ASSIGNMENT: The expected answer is a copy of every line in the listing that has the word "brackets".

· · · ·

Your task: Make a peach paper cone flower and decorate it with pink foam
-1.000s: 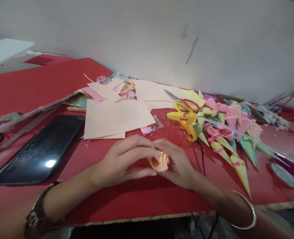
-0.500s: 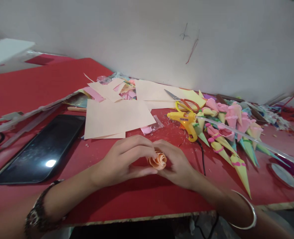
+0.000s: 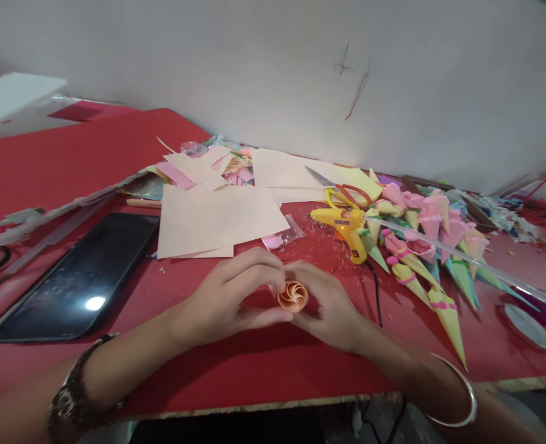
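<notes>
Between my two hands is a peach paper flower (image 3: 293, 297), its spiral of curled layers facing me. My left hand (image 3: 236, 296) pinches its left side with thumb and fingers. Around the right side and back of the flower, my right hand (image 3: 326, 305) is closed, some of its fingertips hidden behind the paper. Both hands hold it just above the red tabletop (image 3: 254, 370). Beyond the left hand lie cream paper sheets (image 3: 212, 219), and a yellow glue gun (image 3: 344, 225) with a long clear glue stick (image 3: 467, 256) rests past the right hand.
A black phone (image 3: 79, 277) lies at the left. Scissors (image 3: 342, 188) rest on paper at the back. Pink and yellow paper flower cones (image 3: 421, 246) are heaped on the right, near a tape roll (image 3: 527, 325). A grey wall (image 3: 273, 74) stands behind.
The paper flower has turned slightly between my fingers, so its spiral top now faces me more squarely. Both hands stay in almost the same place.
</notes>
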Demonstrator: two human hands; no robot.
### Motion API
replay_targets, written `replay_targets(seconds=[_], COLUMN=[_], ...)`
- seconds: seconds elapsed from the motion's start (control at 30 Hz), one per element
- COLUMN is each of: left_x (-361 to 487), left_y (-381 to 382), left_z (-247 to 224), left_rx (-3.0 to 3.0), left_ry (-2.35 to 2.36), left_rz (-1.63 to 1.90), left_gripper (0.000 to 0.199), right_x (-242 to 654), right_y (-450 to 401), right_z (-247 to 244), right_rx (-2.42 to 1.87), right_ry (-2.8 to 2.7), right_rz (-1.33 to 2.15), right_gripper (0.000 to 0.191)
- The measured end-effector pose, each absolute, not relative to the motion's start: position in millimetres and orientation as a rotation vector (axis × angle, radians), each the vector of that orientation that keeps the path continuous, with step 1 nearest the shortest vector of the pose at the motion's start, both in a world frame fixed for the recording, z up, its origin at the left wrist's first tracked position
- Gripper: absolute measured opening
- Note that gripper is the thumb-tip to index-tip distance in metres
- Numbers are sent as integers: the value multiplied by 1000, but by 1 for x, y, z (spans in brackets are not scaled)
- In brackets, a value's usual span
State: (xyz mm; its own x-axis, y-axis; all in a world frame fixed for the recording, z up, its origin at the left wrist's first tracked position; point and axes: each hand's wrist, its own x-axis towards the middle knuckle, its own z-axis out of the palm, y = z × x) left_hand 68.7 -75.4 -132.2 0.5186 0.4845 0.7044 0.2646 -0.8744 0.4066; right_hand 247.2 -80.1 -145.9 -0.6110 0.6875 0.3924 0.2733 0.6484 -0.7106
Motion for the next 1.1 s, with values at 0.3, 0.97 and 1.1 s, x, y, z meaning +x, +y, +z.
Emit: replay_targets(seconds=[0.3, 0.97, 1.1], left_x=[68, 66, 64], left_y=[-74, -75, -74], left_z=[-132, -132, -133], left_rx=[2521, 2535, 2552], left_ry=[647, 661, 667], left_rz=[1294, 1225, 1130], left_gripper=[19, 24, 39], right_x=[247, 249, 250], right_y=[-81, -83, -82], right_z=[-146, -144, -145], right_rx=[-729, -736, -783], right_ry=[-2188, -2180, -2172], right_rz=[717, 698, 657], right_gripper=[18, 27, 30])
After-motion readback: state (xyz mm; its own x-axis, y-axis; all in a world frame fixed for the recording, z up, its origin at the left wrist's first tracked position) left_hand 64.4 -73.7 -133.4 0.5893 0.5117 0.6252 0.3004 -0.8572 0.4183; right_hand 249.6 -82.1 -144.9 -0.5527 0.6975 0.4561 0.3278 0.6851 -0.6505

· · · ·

SOLVED PROBLEM:
- Numbers are sent as integers: the value multiplied by 1000, but by 1 for x, y, z (spans in brackets are not scaled)
- In brackets, a value's usual span

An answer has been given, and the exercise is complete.